Richard of Wallingford, an English abbot of St. Albans monastery, later described epicyclic gearing for an astronomical clock in the 14th century. In 1588, Italian military engineer Agostino Ramelli invented the bookwheel, a vertically revolving bookstand containing epicyclic gearing with two levels of planetary gears to maintain proper orientation of the books.

The French mathematician and engineer Desargues designed and constructed the first mill with epicycloidal teeth c. 1650.

== Requirements for non-interference ==

In order that the planet gear teeth mesh properly with both the sun and ring gears, assuming

 $n_p$

equally spaced planet gears, the following equation must be satisfied:

 $\frac{N_s + N_r} {n_p} = A$

where

 $N_s, N_r$ are the number of teeth of the sun gear and the ring gear, respectively,

 $n_p$ is the number of planet gears in the assembly, and

 $A$ is a whole number

If one is to create an asymmetric carrier frame with non-equiangular planet gears, say to create some kind of mechanical vibration in the system, one must design the gearing arrangement such that the above equation complies with the "imaginary gears". For example, in the case where a carrier frame is intended to contain planet gears spaced 0°, 50°, 120°, and 230°, one is to calculate as if there are actually 36 planetary gears (10° equiangular), rather than the four real ones.
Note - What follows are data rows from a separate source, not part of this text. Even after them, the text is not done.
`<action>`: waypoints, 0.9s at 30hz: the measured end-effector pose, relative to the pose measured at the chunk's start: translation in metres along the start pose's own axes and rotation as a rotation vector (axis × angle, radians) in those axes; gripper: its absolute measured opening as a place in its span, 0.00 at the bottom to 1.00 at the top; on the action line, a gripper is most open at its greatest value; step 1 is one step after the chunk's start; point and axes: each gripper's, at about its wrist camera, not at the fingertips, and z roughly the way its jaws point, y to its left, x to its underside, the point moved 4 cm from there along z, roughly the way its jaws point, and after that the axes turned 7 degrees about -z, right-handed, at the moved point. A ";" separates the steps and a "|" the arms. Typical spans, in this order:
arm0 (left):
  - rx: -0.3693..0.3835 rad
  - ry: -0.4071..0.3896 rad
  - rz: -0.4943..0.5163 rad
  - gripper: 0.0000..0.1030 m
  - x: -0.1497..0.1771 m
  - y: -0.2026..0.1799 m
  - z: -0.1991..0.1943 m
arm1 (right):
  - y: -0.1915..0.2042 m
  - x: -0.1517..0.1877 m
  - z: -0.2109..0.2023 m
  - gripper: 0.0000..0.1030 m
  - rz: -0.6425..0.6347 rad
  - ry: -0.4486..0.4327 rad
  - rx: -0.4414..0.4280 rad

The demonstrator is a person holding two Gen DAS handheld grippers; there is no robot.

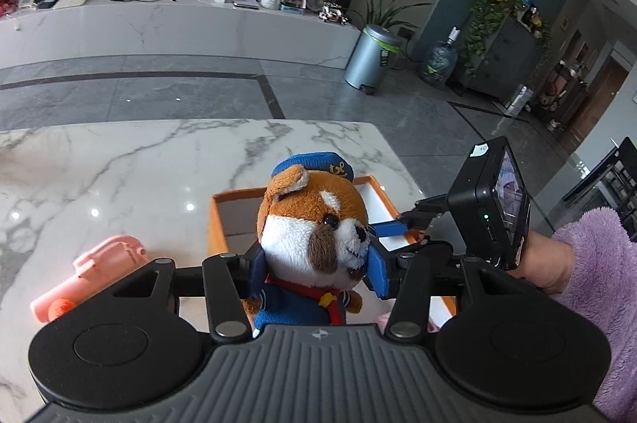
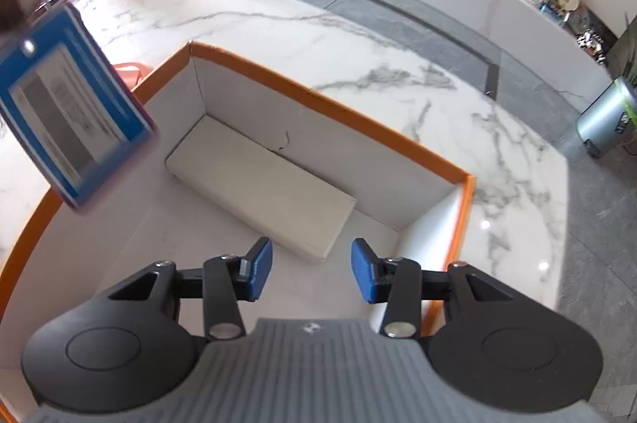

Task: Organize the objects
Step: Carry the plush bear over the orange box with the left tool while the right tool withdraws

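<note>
White marble with grey veining forms the tabletop (image 1: pixel 119 160); grey floor tiles and a long marble ledge lie beyond it. All positions below refer to the orange-rimmed box (image 2: pixel 358 120), which sits on this tabletop.

Contents of the box: the interior is white. One flat white rectangular pad (image 2: pixel 262 196) lies on its floor against the far wall. No other item shows in the part of the interior that is visible.

Left gripper (image 1: pixel 314 264): its blue pads press on both sides of a plush dog (image 1: pixel 314 220), at the level of the head and neck. The toy hangs clear above the near part of the box. It wears a blue sailor cap (image 1: pixel 314 164) with a gold anchor emblem, a blue jacket and a red neckerchief. A blue-framed tag (image 2: pixel 71 120) hangs from the toy, seen from the right wrist camera over the left rim of the box; its printed lines are too blurred to read.

Right gripper (image 2: pixel 311 271): it hovers over the near interior of the box. Its jaws stand partly apart with nothing between them.

Outside the box, to its left, a pink plastic toy (image 1: pixel 99 271) with an orange tip lies on the tabletop. A hand in a purple fleece sleeve (image 1: pixel 597 264) shows to the right of the box. A silver pedal bin (image 1: pixel 370 57) stands on the floor beyond; its green label is not legible.
</note>
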 end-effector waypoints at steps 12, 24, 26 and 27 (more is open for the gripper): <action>-0.225 0.207 0.045 0.56 0.027 -0.017 0.113 | -0.015 0.043 -0.051 0.34 -0.045 -0.079 0.043; -0.369 0.317 0.074 0.60 0.054 -0.014 0.145 | -0.007 0.054 -0.041 0.34 -0.052 -0.111 -0.049; -0.386 0.356 0.088 0.62 0.057 -0.012 0.150 | -0.006 0.054 -0.041 0.34 -0.052 -0.114 -0.054; -0.399 0.365 0.111 0.62 0.058 -0.011 0.152 | -0.005 0.054 -0.042 0.34 -0.050 -0.115 -0.058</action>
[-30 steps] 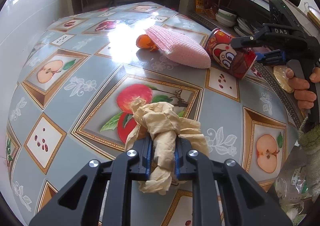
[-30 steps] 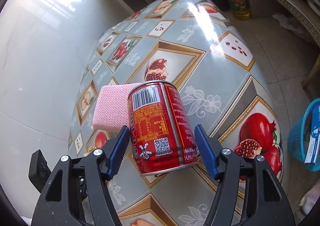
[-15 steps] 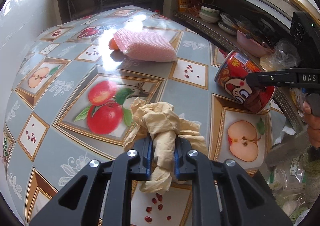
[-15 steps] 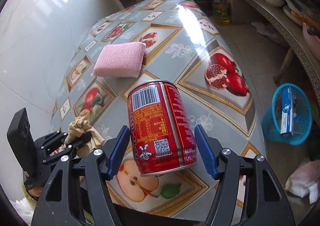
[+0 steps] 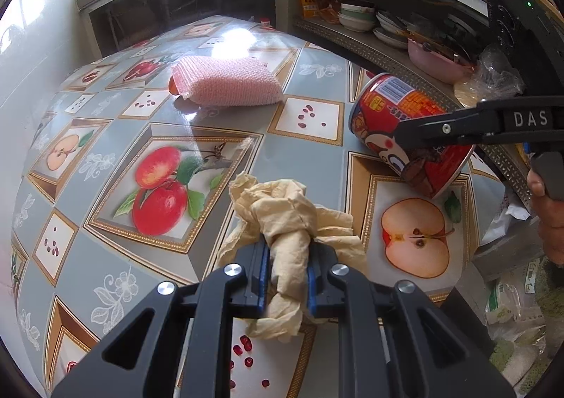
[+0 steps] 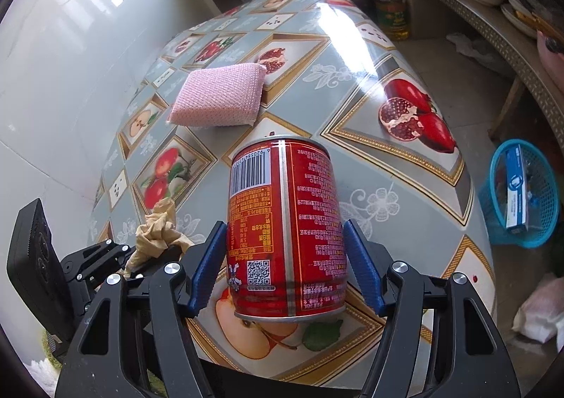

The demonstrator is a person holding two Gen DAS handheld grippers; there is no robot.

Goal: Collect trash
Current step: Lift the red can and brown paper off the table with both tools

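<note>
A crumpled beige paper wad is pinched in my left gripper, held above the fruit-patterned tablecloth near its front edge. From the right wrist view the same paper wad and left gripper show at lower left. My right gripper is shut on a red drink can, its blue pads pressing both sides. In the left wrist view that red can hangs tilted over the table's right edge, with a black finger across it.
A pink knitted scouring pad lies at the table's far middle, something orange peeking behind it. A blue plastic basket holding a box stands on the floor to the right. A shelf with bowls runs along the right. Bags lie below.
Both grippers have drifted toward the table's near right edge with their loads. The can now hangs at the table's right edge and has rolled a little, and the blue basket has come into view.
</note>
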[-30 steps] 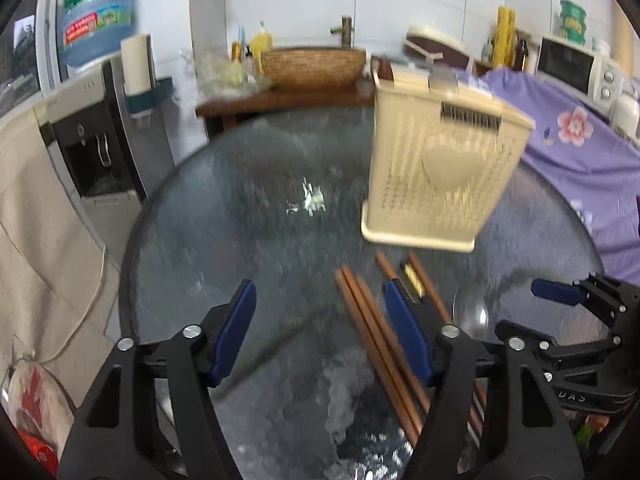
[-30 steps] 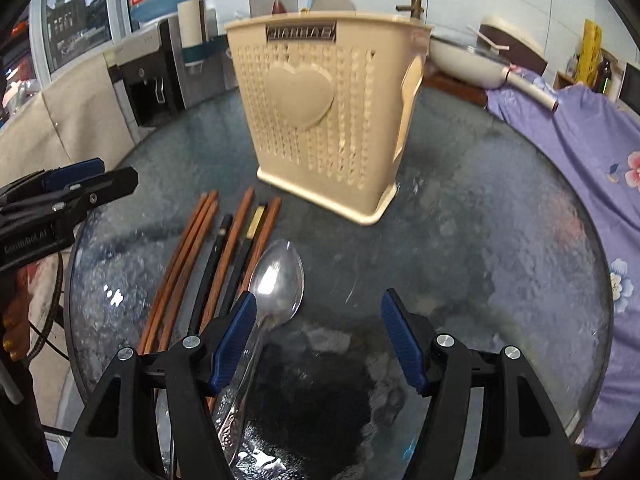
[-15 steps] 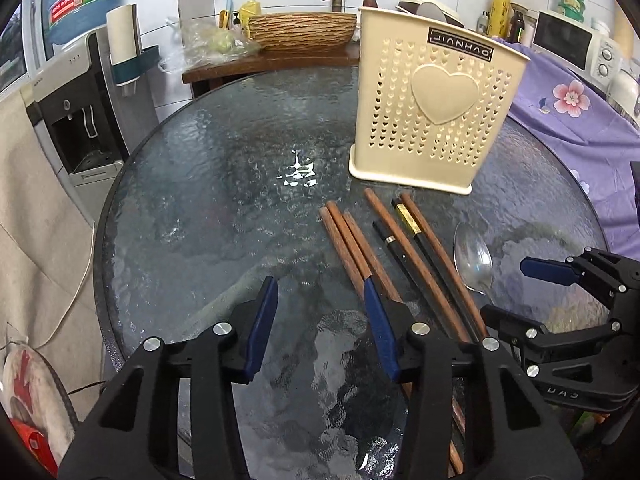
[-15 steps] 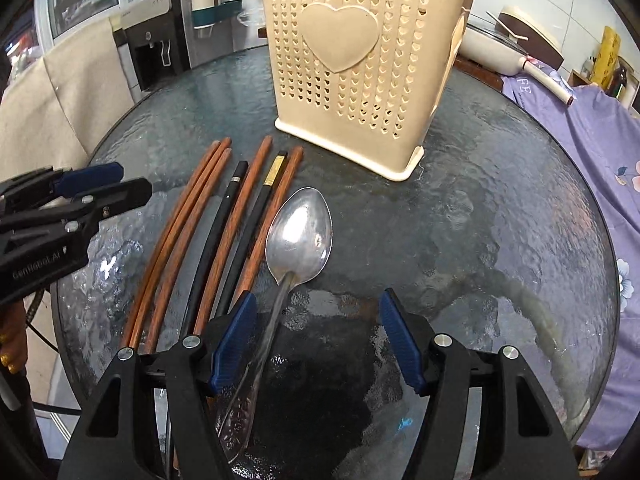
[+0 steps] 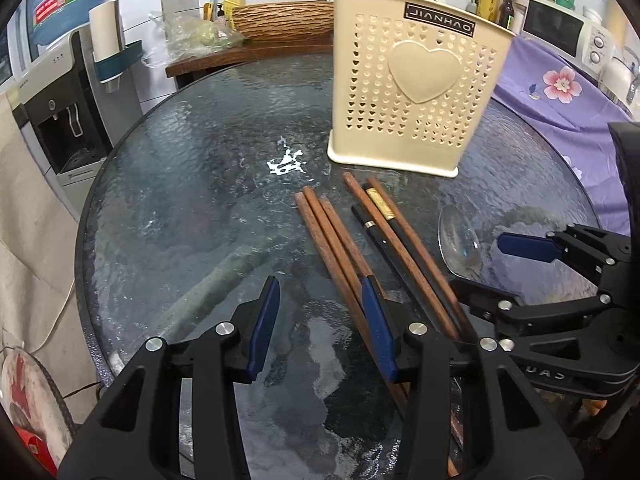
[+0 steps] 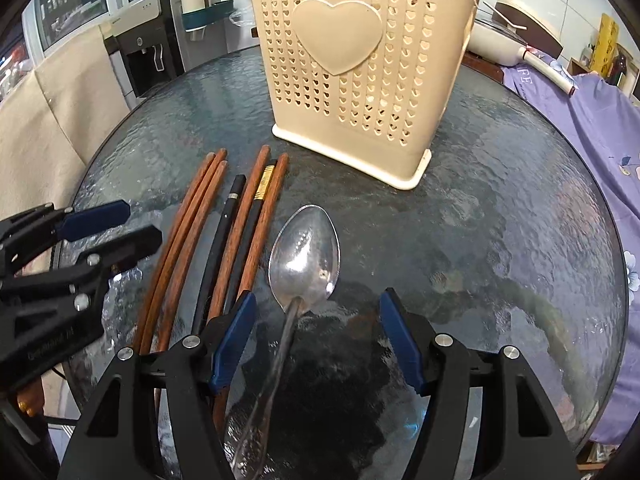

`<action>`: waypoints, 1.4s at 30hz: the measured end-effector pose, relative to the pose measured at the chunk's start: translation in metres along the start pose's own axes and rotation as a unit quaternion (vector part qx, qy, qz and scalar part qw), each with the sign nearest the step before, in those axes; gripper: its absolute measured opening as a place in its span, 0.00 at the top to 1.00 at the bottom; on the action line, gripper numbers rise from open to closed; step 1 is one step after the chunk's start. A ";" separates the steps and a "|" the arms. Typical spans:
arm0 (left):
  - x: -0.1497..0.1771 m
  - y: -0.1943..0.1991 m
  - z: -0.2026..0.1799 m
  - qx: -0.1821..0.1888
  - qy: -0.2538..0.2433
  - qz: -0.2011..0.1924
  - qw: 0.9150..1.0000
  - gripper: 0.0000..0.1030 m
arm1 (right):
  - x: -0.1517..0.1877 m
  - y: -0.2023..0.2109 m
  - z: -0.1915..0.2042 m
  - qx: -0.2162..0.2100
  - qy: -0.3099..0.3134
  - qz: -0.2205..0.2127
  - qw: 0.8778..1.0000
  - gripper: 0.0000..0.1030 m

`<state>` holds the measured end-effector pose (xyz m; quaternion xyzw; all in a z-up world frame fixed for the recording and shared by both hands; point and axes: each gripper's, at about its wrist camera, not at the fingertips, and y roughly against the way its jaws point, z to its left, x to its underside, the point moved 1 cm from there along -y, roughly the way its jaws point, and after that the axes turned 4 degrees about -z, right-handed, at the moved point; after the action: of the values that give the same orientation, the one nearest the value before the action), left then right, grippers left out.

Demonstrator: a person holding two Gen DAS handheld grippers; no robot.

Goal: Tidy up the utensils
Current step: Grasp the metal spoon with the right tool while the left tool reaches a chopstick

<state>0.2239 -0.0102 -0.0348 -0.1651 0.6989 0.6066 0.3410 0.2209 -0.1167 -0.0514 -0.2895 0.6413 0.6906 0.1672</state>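
A cream perforated utensil holder (image 5: 416,92) (image 6: 360,60) stands upright at the back of the round glass table (image 5: 180,200). In front of it lie several brown chopsticks (image 5: 332,236) (image 6: 192,220), two black chopsticks (image 5: 400,236) (image 6: 228,220) and a metal spoon (image 5: 460,240) (image 6: 304,256). My left gripper (image 5: 320,292) (image 6: 144,220) is open low over the glass. Its right pad hangs over the leftmost brown chopsticks, and nothing lies between the pads. My right gripper (image 6: 318,296) (image 5: 476,262) is open astride the spoon's handle, not touching it.
A water dispenser (image 5: 68,112) and beige cloth stand left of the table. Behind it, a wooden shelf holds a woven bowl (image 5: 280,20). A purple flowered cloth (image 5: 560,88) and a microwave (image 5: 560,28) are at the right. The table edge runs close to both grippers.
My left gripper's jaws have narrowed and it has sunk toward the table near the brown chopsticks. The right gripper has stayed over the spoon with the same opening.
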 end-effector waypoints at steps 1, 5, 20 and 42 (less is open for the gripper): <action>0.000 -0.001 -0.001 -0.002 -0.001 0.001 1.000 0.58 | -0.001 0.000 0.000 0.000 0.000 -0.001 1.000 0.39; 0.002 -0.007 -0.001 0.003 0.002 0.011 1.000 0.62 | -0.001 -0.001 0.000 0.001 -0.002 -0.004 1.000 0.39; -0.003 -0.018 0.007 -0.006 0.005 0.027 1.000 0.63 | -0.001 0.000 -0.012 0.009 0.001 0.000 1.000 0.40; -0.028 -0.045 0.010 -0.013 0.004 0.028 1.000 0.77 | -0.019 -0.014 0.003 0.025 -0.019 0.008 0.999 0.47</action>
<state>0.2752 -0.0149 -0.0491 -0.1527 0.6968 0.6240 0.3190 0.2436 -0.1095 -0.0509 -0.2673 0.6574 0.6809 0.1810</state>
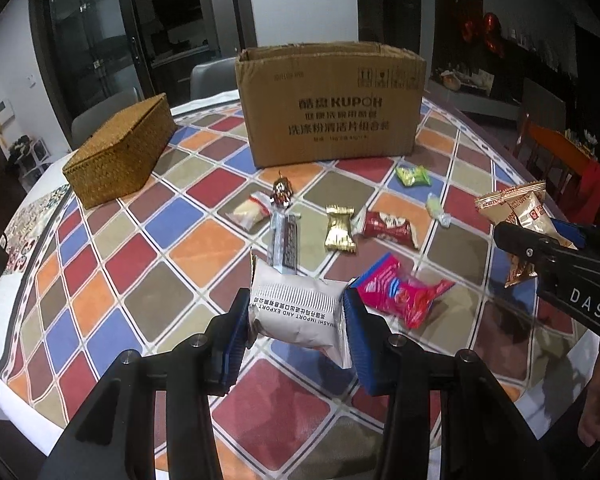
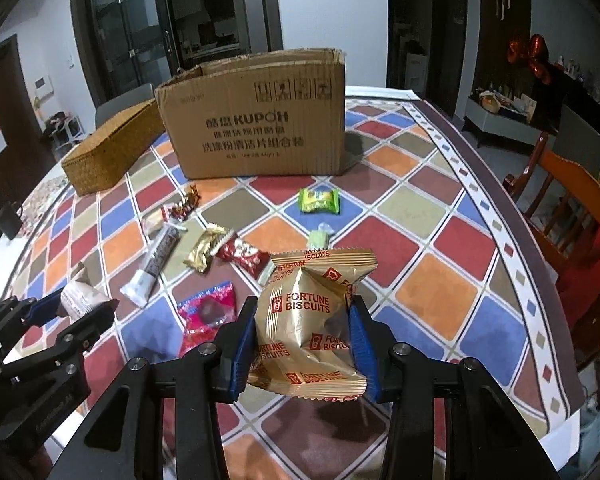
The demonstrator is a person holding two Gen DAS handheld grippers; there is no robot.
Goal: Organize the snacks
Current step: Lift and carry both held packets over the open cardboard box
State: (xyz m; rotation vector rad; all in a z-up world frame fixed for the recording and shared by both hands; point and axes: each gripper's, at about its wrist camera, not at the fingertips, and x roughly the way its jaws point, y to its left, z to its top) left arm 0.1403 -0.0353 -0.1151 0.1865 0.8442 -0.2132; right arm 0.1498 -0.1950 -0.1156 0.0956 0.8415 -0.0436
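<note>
My left gripper (image 1: 296,312) is shut on a white snack packet (image 1: 296,308) with black print, held above the table. My right gripper (image 2: 304,320) is shut on a gold Fortune Biscuits packet (image 2: 312,320), also lifted off the table. Each gripper shows in the other's view: the right gripper (image 1: 540,240) with its gold packet (image 1: 520,212) at the right edge, the left gripper (image 2: 72,312) with the white packet (image 2: 80,300) at the lower left. An open cardboard box (image 1: 332,100) stands at the back of the table. Loose snacks lie in front of it.
A woven lidded basket (image 1: 120,152) sits left of the box. On the checked tablecloth (image 1: 100,292) lie a pink packet (image 1: 396,292), a gold candy (image 1: 340,228), a red packet (image 1: 388,228), a green packet (image 1: 412,176) and a long silver bar (image 1: 284,240). A wooden chair (image 2: 560,184) stands at the right.
</note>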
== Gear speed ratios of conventional epicyclic gearing ==
The gear ratio of an epicyclic gearing system is somewhat non-intuitive, particularly because there are several ways in which an input rotation can be converted into an output rotation. The four basic components of the epicyclic gear are:

- Sun gear: The central gear
- Carrier frame: Holds one or more planetary gear(s) symmetrically and separated, all meshed with the sun gear
- Planet gear(s): Usually two to four peripheral gears, all of the same size, that mesh between the sun gear and the ring gear
- Ring gear, Moon gear, Annulus gear, or Annular gear: An outer ring with inward-facing teeth that mesh with the planetary gear(s)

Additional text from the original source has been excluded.